The above brilliant examples speak eloquently to what the youths, especially Nigeria’s irrepressible youths, can bring to the table of development and progress. Thankfully, our demographics show that ours is a largely youthful population imbued with all the notable qualities aforementioned, but waiting to be harnessed and deployed to grow our country.
In fact, in a series of engagements in late October this year, the Chairman of the Independent National Electoral Commission, INEC, Professor Mahmood Yakubu, called attention to the pivotal place of youths in our elections. He disclosed to stakeholders that of the 9,518,188 Nigerians who registered during the Continouus Voter Registration, CVR, exercise which began on June 28, 2021 and was suspended on July 31, 2022, 7.2 million of the newly registered voters, representing 76.5 percent, were young people.
This revelation has larger meanings for our politics and the 2023 general elections. It implies that the elections and their outcomes will be determined largely by our youths. It also means that any serious contestant or party must reckon with our youths as a formidable demographic and seek to cultivate them or address their concerns.
Will they deploy this power adroitly and patriotically to engender an uplifting change in their unhappy country? Are they prepared to work in unison and across ethnic and religious divides to bring about what amounts to a generational change through the ballot box?
The United Nations Educational Scientific and Cultural Organisation, UNESCO, and the Mahatma Ghandi Institute for Peace and Sustainable Development, MGIEP, insist that: ”Youths need to have the ability to question, assess and evaluate issues to arrive at the most peaceful and optimal solutions.”

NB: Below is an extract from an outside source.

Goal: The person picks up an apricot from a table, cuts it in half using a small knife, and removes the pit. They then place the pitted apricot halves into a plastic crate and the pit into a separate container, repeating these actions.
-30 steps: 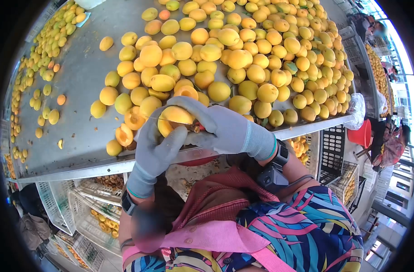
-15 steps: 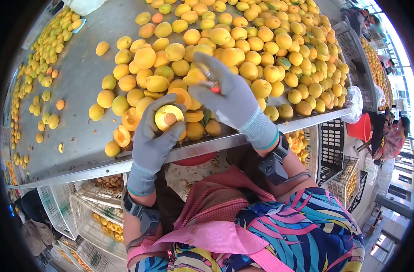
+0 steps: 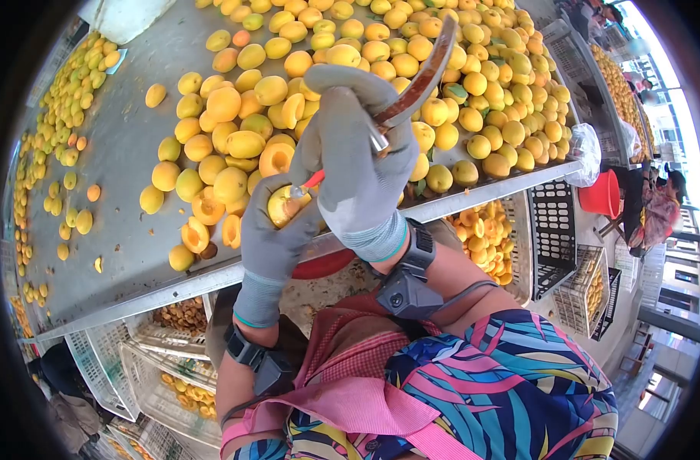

For youths to accomplish this, the two organisations enthuse that youths “need to be mindful of the global environment and its intercultural environment…and be equipped with the appropriate skills set for driving social, environmental and economic progress….”
From this writer’s many interfaces with our highly talented youths, and based on the chastening they have received via years of bad governance, one is persuaded that they have the requisite disposition to come together, to strategise and to vote in such a fashion as to bring about a sea change.
Never before have our youths been so traumatised. And never before have privation and suffering prepared them to defer to what Frantz Fanon once pronounced in his classic, THE WRETCHED OF THE EARTH. Fanon had written that: ”Each generation must, out of relative obscurity, discover its mission, fulfill it or betray it”.
The crucially important 2023 general elections await and beckon our patriotic youths. They must use their votes wisely to foster a generational change, devoid of violence and acrimony.